Session: Optimization in Power Systems and Energy
Chair: Paprapee Buason
Cluster: nan
Talk 1: Beyond Traditional Linearizations: Enhancing Power Flow Approximations with Second-Order Sensitivities
Speaker: Paprapee Buason
Abstract: The power flow equations are fundamental to power system planning, analysis, and control, but their nonlinear and nonconvex nature presents significant challenges for optimization and decision-making. While linear approximations offer computational efficiency, they often rely on broad assumptions that may not hold across diverse operating conditions, leading to inaccuracies. In particular, these methods often fail to consistently over- or under-estimate critical quantities, such as voltage magnitudes, which can result in constraint violations when applied to optimization problems. Furthermore, they do not account for the varying curvature of the power flow equations, limiting their ability to provide reliable approximations In this talk, we introduce advanced techniques to enhance the accuracy and reliability of power flow linearizations. Specifically, we focus on conservative linear approximations (CLAs), which systematically over- or under-estimate key quantities to ensure constraint satisfaction and deliver safer, more reliable solutions. Our approach leverages a sample-based framework combined with constrained linear regression while maintaining tractability and parallelizability. Additionally, we employ second-order sensitivity analysis to assess curvature and guide the selection of high-accuracy approximations. Building on these insights, we develop conservative piecewise linear approximations (CPLAs), which selectively apply piecewise linear functions in directions exhibiting significant nonlinearities, further improving accuracy beyond what standard linear approximations can achieve. Through extensive evaluations, we demonstrate that these methods enhance both accuracy and reliability, broadening their applicability to power system optimization. References: P. Buason, S. Misra, J.P. Watson, and D.K. Molzahn, "Adaptive Power Flow Approximations with Second-Order Sensitivity Insights," to appear in IEEE Transactions on Power Systems. P. Buason, S. Misra, and D.K. Molzahn, "Sample-Based Piecewise Linear Power Flow Approximations Using Second-Order Sensitivities," submitted.
Talk 2: Learning to Optimize: An Accelerated Deep Learning Framework for AC Optimal Power Flow Problem
Speaker: Yu Zhang
Abstract: The Alternating Current Optimal Power Flow (AC-OPF) problem plays a critical role in ensuring efficient and reliable power grid operations, especially with the increasing penetration of renewable energy. However, traditional solvers struggle to meet the real-time requirements due to their computational complexity. This work presents a novel semi-supervised learning framework that leverages physics-informed gradient estimation techniques to accelerate deep learning-based AC-OPF solutions. By integrating data augmentation and developing batch-mean gradient estimators with a reduced branch set, we achieve significant improvements in both feasibility and optimality. Numerical simulations on benchmark systems demonstrate that the proposed method consistently delivers near-optimal solutions with minimal constraint violations while achieving substantial speed-ups compared to conventional nonlinear programming solvers. These results highlight the potential of deep learning to transform real-time energy market operations and support the growing demand for renewable integration. Reference: K. Chen, S. Bose, Y. Zhang, "Physics-Informed Gradient Estimation for Accelerating Deep Learning based AC-OPF," IEEE Transactions on Industrial Informatics, Feb. 2025 (accepted)

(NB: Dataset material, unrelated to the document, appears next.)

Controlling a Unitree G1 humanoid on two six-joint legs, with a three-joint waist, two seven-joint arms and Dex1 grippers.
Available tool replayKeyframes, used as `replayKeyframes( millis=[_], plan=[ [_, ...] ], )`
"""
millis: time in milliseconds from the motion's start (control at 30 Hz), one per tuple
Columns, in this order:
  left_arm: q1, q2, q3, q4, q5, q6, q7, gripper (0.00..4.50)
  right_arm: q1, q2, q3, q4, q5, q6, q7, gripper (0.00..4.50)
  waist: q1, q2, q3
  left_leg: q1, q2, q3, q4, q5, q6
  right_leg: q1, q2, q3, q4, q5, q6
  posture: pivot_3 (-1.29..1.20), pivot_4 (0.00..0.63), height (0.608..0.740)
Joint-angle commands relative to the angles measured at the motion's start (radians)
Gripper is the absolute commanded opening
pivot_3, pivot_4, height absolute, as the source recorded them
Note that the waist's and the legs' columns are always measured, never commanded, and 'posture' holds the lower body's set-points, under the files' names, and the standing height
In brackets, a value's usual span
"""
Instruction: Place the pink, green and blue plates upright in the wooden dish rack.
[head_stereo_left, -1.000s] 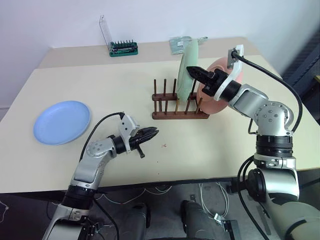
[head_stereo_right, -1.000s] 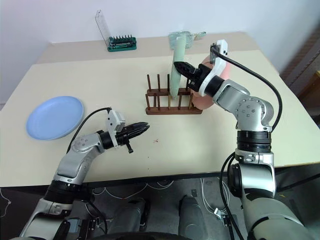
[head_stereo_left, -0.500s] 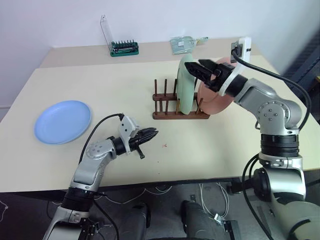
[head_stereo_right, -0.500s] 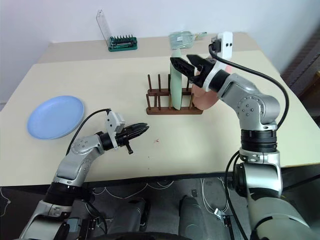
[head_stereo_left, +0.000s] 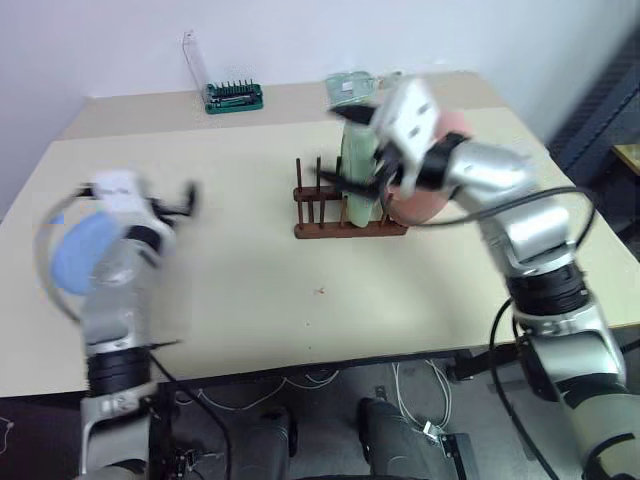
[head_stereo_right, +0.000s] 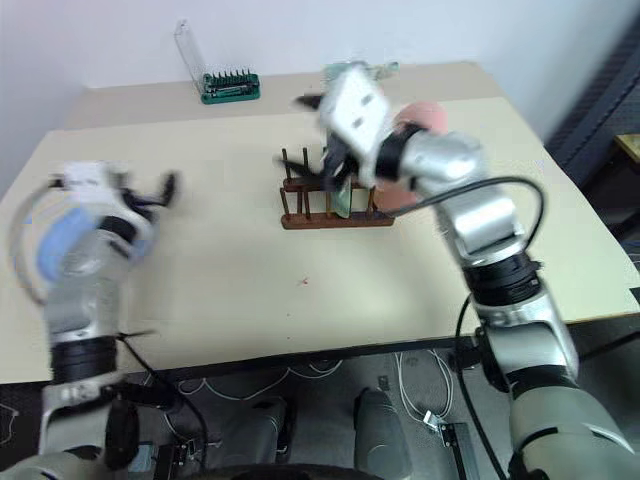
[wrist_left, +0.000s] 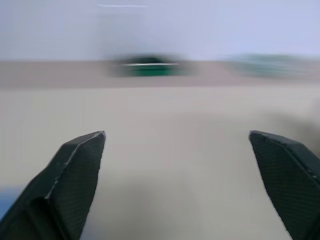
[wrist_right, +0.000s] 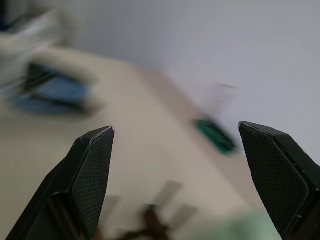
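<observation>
Two plates upright in the rack, the blue one flat on the table, both claws spread wide and empty.

Taking the wooden dish rack (head_stereo_left: 350, 210) as the landmark: nearest the robot and far to the rack's left, the left gripper (wrist_left: 177, 187) hangs above the table (head_stereo_left: 300, 310) with its jaws wide apart and nothing between them, the blue plate (head_stereo_left: 70, 255) lying flat just under that arm. The green plate (head_stereo_left: 355, 175) stands upright in the rack and the pink plate (head_stereo_left: 425, 200) stands at the rack's right end. The right gripper (wrist_right: 175, 175), blurred, hovers over the rack, jaws wide and empty. Behind the rack, by the wall, sits a green bit holder (head_stereo_left: 233, 96).
</observation>
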Motion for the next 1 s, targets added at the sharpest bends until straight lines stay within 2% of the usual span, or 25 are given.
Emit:
replayKeyframes(
  millis=[33,167,300,533,633,800,867,1000],
  plan=[
    [0.015,0.023,0.174,-0.065,0.032,0.158,0.222,4.46,0.015,0.043,0.015,-0.029,-0.029,-0.026,0.009,4.07,0.003,0.0,0.0,0.0,-0.001,0.0,0.0,0.0,0.0,0.0,-0.001,0.0,0.0,0.0,0.0,0.0,0.15,0.74],
    [0.023,-0.009,0.296,-0.13,-0.012,0.319,0.322,4.46,0.029,0.082,0.023,-0.012,-0.044,-0.036,0.031,4.07,0.028,-0.006,-0.001,-0.001,-0.002,0.0,0.001,0.001,-0.002,0.001,-0.002,0.0,0.0,0.0,0.0,0.0,0.15,0.74],
    [0.009,-0.087,0.406,-0.165,-0.084,0.416,0.385,4.46,0.025,0.102,0.009,0.006,-0.056,-0.036,0.045,4.07,0.036,-0.01,-0.003,-0.001,-0.002,-0.003,0.001,0.002,-0.004,0.002,-0.002,-0.003,0.0,0.0,0.0,0.0,0.15,0.74],
    [0.002,-0.161,0.445,-0.147,-0.194,0.506,0.376,4.46,0.035,0.114,0.001,0.006,-0.068,-0.037,0.054,4.07,0.029,-0.011,-0.003,0.0,-0.002,-0.003,0.0,0.002,-0.005,0.002,-0.002,-0.003,0.0,0.0,0.0,0.0,0.15,0.74],
    [0.004,-0.165,0.447,-0.134,-0.201,0.482,0.386,3.64,0.04,0.116,-0.003,0.002,-0.074,-0.034,0.052,4.07,0.027,-0.011,-0.003,0.0,-0.002,-0.003,0.0,0.003,-0.005,0.002,-0.001,-0.003,0.0,0.0,0.0,0.0,0.15,0.74],
    [-0.011,-0.158,0.445,-0.099,-0.202,0.447,0.403,1.09,0.051,0.114,-0.007,-0.002,-0.082,-0.032,0.049,4.07,0.029,-0.011,-0.003,0.0,-0.002,-0.002,0.0,0.003,-0.006,0.002,-0.002,-0.003,0.0,0.0,-0.001,0.0,0.15,0.74],
    [-0.032,-0.144,0.399,-0.095,-0.203,0.415,0.37,0.12,0.051,0.111,-0.009,0.004,-0.095,-0.04,0.045,4.07,0.03,-0.011,-0.003,0.0,-0.002,-0.002,0.0,0.003,-0.006,0.002,-0.002,-0.003,0.0,0.0,-0.001,0.0,0.15,0.74],
    [-0.133,-0.132,0.233,-0.164,-0.218,0.268,0.221,0.05,0.025,0.101,0.01,0.06,-0.183,-0.138,0.017,4.07,0.042,-0.016,-0.002,-0.001,-0.002,-0.003,0.0,0.004,-0.007,0.002,-0.002,-0.004,-0.001,0.0,-0.001,0.0,0.15,0.74]
  ],
)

Talk 3: Stationary battery energy management problem: a comparative study of several optimization models
Speaker: Daniel Mimouni
Abstract: Energy Management Systems (EMS) are crucial in optimizing energy production and minimizing costs in modern power networks. The inherent complexity of EMS problems arises from their multiperiod nature, where decisions at each stage are interplayed with outcomes of a random vector representing fluctuations in both production and consumption over time. In this paper, we focus on the EMS of a stationary battery, using ground truth measurements of electricity consumption and production from a predominantly commercial building in France. We compare several optimization models tailored to the problem for this particular EMS. Classical approaches such as MPC and risk-free multi-stage stochastic programming with recourse rely on specific assumptions (e.g. knowing the probability distribution). Therefore, they often lack robustness to distributional shifts. To enhance robustness, we explore other models. By introducing a policy variance penalty into the multi-stage stochastic model, inspired by regularization techniques in machine learning, we mitigate sensitivity to distributional shifts. Furthermore, we consider a distributionally robust optimization that offers a middle ground between robust and risk-neutral models, improving robustness by optimizing over an ambiguity set. Reinforcement learning, in contrast, offers a data-driven approach that bypasses explicit scenario generation but introduces challenges related to stability and convergence. Through numerical experiments, we evaluate these models in terms of cost efficiency, computational scalability, and out-of-sample robustness, offering a comprehensive comparison and insights into their practical interest for real-world EMS problems.